Work instructions
Beginning with the line below that contains "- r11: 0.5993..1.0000" and ending with the line that contains "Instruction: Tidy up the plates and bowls", copy every line exactly. Copy nothing else.

Information provided
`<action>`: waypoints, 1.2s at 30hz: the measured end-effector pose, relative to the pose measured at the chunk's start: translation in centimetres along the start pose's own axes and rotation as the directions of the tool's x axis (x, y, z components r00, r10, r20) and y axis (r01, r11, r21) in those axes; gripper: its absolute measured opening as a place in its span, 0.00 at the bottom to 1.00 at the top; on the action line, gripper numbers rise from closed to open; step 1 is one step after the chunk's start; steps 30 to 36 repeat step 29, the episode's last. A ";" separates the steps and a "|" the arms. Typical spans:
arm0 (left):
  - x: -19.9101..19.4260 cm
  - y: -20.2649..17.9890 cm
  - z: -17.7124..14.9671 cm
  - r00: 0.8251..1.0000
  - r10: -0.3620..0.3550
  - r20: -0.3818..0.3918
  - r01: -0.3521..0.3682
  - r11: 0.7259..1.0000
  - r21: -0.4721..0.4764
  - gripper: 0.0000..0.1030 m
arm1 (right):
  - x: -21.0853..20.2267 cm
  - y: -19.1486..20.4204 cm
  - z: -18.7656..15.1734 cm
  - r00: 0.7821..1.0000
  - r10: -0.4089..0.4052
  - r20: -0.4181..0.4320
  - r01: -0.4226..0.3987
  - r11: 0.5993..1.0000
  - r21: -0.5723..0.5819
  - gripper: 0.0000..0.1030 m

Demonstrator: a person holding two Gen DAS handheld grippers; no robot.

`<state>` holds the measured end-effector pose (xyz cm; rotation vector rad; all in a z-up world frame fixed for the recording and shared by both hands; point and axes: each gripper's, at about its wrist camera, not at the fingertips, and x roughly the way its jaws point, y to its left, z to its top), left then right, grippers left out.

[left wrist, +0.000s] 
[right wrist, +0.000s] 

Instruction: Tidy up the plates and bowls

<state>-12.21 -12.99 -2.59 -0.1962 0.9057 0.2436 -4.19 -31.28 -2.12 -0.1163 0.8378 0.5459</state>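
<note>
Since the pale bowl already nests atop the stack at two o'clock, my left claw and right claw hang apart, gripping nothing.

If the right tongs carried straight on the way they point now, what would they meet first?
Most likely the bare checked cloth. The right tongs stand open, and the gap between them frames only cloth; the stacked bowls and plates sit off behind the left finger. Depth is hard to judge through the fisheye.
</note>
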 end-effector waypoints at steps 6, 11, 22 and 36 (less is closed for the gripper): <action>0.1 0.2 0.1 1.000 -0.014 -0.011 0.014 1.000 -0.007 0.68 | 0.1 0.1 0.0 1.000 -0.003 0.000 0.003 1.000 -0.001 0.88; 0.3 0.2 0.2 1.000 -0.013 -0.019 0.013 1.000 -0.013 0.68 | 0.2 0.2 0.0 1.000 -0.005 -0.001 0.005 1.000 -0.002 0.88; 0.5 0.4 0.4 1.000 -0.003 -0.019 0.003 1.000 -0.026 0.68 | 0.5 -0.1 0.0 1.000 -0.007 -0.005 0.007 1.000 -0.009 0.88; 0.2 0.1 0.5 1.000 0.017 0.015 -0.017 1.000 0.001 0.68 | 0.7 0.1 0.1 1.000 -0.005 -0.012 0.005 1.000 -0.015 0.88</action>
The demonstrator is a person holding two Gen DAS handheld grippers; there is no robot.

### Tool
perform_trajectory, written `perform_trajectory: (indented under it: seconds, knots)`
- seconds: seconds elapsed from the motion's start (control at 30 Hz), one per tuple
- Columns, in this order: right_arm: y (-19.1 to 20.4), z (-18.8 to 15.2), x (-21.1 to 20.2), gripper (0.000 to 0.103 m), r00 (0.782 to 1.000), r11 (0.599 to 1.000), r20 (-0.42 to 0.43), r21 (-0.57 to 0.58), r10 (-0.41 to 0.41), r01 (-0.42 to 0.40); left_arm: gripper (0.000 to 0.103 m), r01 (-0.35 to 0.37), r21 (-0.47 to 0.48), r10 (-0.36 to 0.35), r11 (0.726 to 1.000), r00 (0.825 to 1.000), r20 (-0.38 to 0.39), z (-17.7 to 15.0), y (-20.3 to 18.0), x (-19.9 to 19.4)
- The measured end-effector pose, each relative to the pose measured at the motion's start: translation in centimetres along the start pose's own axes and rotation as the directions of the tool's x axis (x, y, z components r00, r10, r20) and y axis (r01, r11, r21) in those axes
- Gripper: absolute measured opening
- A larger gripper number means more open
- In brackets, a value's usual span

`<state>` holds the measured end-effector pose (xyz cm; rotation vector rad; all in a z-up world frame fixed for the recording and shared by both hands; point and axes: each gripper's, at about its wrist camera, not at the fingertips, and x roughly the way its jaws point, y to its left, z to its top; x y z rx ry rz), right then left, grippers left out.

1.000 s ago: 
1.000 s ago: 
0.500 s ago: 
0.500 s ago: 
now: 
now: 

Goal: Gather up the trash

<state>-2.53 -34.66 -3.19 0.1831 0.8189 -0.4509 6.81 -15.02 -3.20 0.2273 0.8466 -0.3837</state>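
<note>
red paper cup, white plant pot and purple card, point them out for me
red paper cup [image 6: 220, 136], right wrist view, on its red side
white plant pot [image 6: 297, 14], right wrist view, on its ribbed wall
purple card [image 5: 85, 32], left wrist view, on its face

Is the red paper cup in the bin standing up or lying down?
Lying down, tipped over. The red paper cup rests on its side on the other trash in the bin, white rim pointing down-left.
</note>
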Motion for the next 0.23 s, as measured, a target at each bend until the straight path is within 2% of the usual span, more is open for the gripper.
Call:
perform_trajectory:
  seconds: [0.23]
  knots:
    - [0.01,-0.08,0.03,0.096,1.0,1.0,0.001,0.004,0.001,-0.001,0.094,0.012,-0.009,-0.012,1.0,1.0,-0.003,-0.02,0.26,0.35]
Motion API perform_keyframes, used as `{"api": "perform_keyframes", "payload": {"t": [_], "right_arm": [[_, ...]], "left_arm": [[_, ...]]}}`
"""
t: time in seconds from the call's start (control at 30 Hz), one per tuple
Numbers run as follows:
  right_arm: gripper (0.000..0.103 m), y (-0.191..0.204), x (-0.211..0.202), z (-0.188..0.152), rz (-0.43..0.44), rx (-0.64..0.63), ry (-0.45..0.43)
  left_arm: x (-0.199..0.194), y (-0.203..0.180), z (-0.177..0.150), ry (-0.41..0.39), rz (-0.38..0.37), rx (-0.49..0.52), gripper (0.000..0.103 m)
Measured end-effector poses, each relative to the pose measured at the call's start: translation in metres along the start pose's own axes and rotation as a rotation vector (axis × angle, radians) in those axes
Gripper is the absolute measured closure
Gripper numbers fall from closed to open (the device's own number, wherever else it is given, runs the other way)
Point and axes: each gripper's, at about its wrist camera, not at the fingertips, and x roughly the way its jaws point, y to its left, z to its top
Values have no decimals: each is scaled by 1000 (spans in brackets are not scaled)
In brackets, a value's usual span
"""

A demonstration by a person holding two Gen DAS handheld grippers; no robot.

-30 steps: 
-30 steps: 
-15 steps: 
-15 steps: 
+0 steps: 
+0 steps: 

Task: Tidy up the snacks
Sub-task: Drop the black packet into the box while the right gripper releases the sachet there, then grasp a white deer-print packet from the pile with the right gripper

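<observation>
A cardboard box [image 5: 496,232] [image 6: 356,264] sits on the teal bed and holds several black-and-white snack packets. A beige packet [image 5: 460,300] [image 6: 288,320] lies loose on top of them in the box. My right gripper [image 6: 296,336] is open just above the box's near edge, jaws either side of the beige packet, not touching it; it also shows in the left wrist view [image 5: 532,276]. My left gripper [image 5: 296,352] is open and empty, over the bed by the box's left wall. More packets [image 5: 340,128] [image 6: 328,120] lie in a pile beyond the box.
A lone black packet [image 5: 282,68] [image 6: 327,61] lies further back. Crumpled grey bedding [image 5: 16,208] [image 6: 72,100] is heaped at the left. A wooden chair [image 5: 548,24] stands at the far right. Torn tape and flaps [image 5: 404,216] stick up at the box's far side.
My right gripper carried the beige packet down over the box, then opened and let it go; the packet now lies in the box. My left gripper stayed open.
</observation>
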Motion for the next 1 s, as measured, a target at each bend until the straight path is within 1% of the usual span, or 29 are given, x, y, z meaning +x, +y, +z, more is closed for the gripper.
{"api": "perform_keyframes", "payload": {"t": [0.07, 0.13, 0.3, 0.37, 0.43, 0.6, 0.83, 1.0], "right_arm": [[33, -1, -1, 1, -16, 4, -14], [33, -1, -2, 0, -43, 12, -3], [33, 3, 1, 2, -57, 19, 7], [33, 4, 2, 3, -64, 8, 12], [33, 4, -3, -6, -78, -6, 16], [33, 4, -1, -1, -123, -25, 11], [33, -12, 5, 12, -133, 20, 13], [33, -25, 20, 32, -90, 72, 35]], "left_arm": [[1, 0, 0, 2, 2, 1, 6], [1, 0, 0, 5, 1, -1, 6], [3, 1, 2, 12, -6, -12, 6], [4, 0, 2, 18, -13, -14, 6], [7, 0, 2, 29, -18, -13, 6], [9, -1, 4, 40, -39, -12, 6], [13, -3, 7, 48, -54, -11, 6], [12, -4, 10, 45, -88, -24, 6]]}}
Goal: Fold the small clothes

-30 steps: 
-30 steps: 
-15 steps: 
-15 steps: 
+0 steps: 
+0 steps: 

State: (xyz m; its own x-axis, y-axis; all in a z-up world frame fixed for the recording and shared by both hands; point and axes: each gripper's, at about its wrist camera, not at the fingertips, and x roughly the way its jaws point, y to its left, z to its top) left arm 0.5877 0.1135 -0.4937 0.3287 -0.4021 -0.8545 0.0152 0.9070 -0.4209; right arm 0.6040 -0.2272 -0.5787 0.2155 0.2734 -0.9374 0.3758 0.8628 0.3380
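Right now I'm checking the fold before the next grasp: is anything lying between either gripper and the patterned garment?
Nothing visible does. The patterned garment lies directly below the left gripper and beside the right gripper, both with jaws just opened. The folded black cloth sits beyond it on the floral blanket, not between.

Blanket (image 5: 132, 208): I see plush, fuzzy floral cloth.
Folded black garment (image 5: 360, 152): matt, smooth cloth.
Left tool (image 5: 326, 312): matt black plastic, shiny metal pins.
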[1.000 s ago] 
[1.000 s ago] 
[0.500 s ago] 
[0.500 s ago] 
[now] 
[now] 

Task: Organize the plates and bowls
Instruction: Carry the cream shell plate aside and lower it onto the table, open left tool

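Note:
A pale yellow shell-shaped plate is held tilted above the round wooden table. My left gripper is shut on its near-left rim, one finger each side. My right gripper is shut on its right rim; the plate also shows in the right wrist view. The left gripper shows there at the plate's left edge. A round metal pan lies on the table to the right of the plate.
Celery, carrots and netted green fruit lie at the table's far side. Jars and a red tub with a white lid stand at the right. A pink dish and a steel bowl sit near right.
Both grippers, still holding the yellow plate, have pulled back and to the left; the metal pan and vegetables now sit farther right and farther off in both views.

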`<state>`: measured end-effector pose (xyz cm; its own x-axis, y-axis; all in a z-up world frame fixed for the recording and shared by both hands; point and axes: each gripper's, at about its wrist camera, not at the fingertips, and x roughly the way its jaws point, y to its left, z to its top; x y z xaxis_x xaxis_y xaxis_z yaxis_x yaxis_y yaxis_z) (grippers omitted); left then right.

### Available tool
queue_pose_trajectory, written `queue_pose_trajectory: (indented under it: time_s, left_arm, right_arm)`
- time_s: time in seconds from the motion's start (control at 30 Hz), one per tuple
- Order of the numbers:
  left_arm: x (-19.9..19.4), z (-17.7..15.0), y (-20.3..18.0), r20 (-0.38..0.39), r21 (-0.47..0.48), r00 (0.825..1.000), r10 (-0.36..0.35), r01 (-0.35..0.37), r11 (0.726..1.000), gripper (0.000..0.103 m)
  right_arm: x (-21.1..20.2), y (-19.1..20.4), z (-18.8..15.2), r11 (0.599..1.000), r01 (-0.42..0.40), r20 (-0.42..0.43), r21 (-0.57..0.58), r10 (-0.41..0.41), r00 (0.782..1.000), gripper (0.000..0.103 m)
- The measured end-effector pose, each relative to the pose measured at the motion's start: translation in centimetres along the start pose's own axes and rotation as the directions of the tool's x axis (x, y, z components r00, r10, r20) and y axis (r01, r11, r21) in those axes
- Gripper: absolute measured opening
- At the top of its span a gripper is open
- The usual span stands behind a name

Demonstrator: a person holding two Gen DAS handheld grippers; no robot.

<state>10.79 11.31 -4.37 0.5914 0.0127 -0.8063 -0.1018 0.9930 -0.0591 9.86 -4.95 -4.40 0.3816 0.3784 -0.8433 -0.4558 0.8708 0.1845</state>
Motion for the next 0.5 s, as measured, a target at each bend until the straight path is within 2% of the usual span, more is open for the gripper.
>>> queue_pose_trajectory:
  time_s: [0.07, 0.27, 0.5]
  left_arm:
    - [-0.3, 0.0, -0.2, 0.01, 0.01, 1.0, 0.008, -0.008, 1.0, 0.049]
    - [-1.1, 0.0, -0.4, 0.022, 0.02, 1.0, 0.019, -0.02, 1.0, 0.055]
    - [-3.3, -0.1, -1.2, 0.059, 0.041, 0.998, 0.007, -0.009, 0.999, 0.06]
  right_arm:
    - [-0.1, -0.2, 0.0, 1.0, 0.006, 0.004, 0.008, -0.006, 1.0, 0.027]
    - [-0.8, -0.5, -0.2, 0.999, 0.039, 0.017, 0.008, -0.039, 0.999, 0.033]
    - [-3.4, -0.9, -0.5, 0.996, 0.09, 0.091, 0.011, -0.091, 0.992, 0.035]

Answer area
  - r11: 0.5993..1.0000
  - r21: -0.5723..0.5819
  - gripper: 0.0000..0.1030 m

Demonstrator: a person holding two Gen DAS handheld grippers; no robot.

`<state>` holds the measured end-effector pose (xyz cm; rotation vector rad; all in a z-up world frame fixed for the recording and shared by both hands; point and axes: each gripper's, at about its wrist camera, not at the fingertips, and x roughly the way its jaws point, y to its left, z to its top), left then right, grippers left out.

[left wrist, +0.000s] 
[right wrist, +0.000s] 

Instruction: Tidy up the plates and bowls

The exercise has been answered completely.